In the air.Sep 29 2003 — Dieses Jahr ist einfach zu durchschauen. Entweder man sitzt am Flughafen oder man sitzt nicht am Flughafen. Oder man sitzt im Flugzeug oder eben nicht. Nun sitze ich im Flugzeug nach Marsa Alam. Marsa Alam, dem neuen Hoffnungsträger Ägyptens. Dem schmerzverzerrten Gesicht Hurdaqas wäre weiterhin nur schwer rosige Hoffnung auf die Wangen zu zaubern. Zwangsurlaub.

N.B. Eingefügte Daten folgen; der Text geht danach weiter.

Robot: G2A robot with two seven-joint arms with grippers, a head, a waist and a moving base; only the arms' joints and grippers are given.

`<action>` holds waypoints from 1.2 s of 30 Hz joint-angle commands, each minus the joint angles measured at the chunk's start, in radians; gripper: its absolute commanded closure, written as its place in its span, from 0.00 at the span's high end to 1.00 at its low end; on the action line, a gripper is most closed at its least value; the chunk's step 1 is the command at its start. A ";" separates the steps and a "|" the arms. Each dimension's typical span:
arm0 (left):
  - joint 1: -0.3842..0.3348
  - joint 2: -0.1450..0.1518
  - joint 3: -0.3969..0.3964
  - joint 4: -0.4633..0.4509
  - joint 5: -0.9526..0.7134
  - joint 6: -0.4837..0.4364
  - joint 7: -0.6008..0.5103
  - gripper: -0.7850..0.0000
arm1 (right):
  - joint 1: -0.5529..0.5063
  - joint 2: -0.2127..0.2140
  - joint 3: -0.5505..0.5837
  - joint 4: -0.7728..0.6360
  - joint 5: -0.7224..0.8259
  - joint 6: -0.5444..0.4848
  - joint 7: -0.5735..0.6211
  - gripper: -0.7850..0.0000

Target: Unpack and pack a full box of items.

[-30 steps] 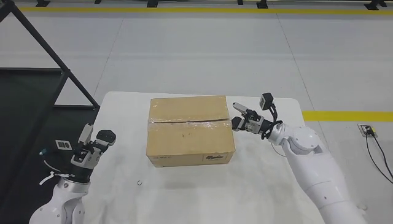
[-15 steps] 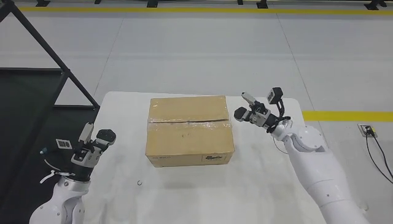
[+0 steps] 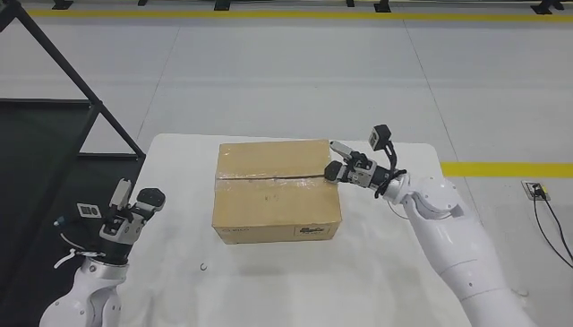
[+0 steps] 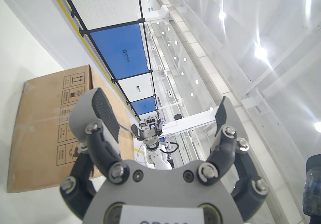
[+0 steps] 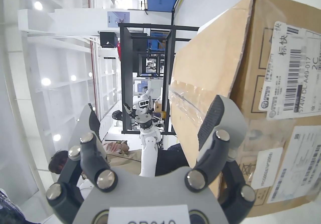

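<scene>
1. Because the flaps of the cardboard box lay shut under a strip of clear tape, whatever it held was hidden.
2. In the right wrist view the box's right end ran off past the picture's edge. This cut short the white paper labels stuck there, and part of their print was blurred.
3. The right gripper was at the box's right end, level with the top edge where the taped seam met it. Its jaws stood wide.
4. One of its dark ribbed pads sat in front of the box's upper right corner. Whether it touched the cardboard could not be told.
5. A tiny ring-like thing lay in front of the box's near left corner, too small to make out.
6. The box itself stood near the middle of the white worktop, its long side facing the robot.
7. The left gripper was well apart from the box, off its left end and above the worktop's edge. It pointed toward the box, with its jaws spread wide and nothing between them.
8. The box was plain brown card, rectangular with crisp corners. The tape along its top was glossy and wrinkled.
9. Black handling symbols were printed in small squares on the box's left end.
10. Each gripper finger was a rounded grey shell faced with a black rubber pad of fine raised texture, pinned to dark links by round metal bolts.
11. Around the box the worktop looked like a white cloth, lightly creased.
</scene>
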 commanded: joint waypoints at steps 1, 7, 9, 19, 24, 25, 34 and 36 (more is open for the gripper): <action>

Auch meine Wangen sind nicht mehr rosig zu kneifen. Schon frühzeitig als Tauchurlaub gebucht, entpuppt es sich nun als Mogelpackung. Naja, zumindest für mich. Tauchuntauglich. So hab ich meinen Hightech-Atemregler, meinen funkgesteuerten Super-DC und mein Black Coral-Wingjacket gegen einen Schnorchel ohne Ausblasventil eingetauscht. Schnorcheln wollte ich nie. Wodurch sich auch das fehlende Ausblasventil erklären liesse. Man könnte so einiges erklären. Wie auch das Black Coral-Wingjacket. Oder, warum man nicht zum Schnorchler geboren wird. So wenig, wie man gestorben wird.

Das eine oder andere Freigepäckkontingent der Fotografen dankt. Zwangsurlaub vom Urlaub. Das soll mal jemand nachmachen. Mein Lungenvolumen fühlt sich verschaukelt.